In short, there's a lot of stuff that scales up to the effective limit of platforms along the route (which are, at a surprising number of stations, roughly long enough to accommodate a train of 16-18 cars). As such, if you could pull off this example, trading in a one-time hit of 5-10% to sleeper PPR would be worth it.

Obviously this is an academic example, and obviously I have not listed all costs, but there are a lot of costs that are fixed and others which aren't fixed but which provide scaling opportunities.

Moving around to the fares themselves, in the 1967 example I gave your average ORL-NYP fare would have been $80.01 (I'm going to call that $80 so I don't have to fight with loose pennies) since that was the only fare available. Let's go to a crude five-bucket system where the available fares are $60, $70, $80, $90, and $100. Obviously, anyone paying $60 or $70 is getting a better deal than the fixed fare, and the opposite is true of anyone at the $90/100 levels. However, if fares are distributed such that every $70 fare is matched by a $90 fare (and every $60 fare a $100 fare), the net impact is null on paper...

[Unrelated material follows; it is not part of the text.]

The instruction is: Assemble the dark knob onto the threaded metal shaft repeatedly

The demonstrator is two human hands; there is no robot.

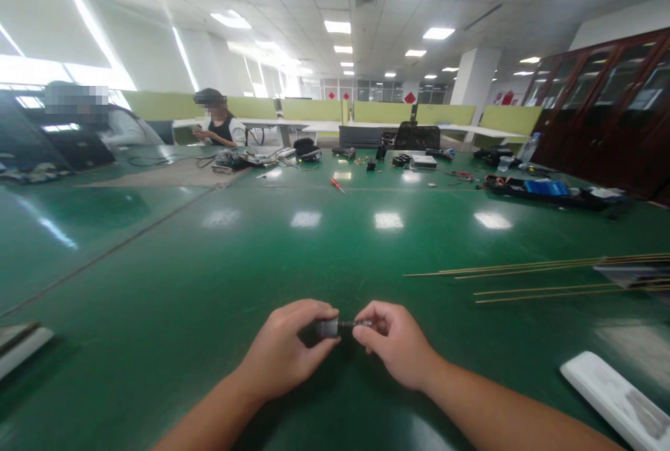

...until it comes to periods with more and less travel. Let's take a midweek day in October or February (generally a slow time, even on the Silvers). With demand being lower you load in more $60/70 fares and less $90/100 fares to try and fill space. On the other hand, at Thanksgiving or Christmas you might just not make anything lower than $80 available.

One other thing I will note here, though I did note it elsewhere: In 1967, a round-trip ticket got you a discount on the coach fare (but not the Pullman charge) of some amount that was set. Amtrak doesn't normally do such discounts now, but that would have effectively nudged your ticket price down a bit (between 6% and 10%)...the savings in a roomette would have been, in effect, about 3-6% on the round trip.


----------



## Anderson (Nov 25, 2014)

This is a version of what I've said before, but...

Ideally, if the Coast Daylight happens alongside CAHSR, I would be interested to see the Starlight flipped for a morning arrival/evening departure at LAX. At that point, the reasoning is a bit more complex than it would be at the moment:
(1) You'd enable a CAHSR-to-Starlight transfer without dealing with really bad hours of the night (i.e. around midnight at SAC if/when that happens)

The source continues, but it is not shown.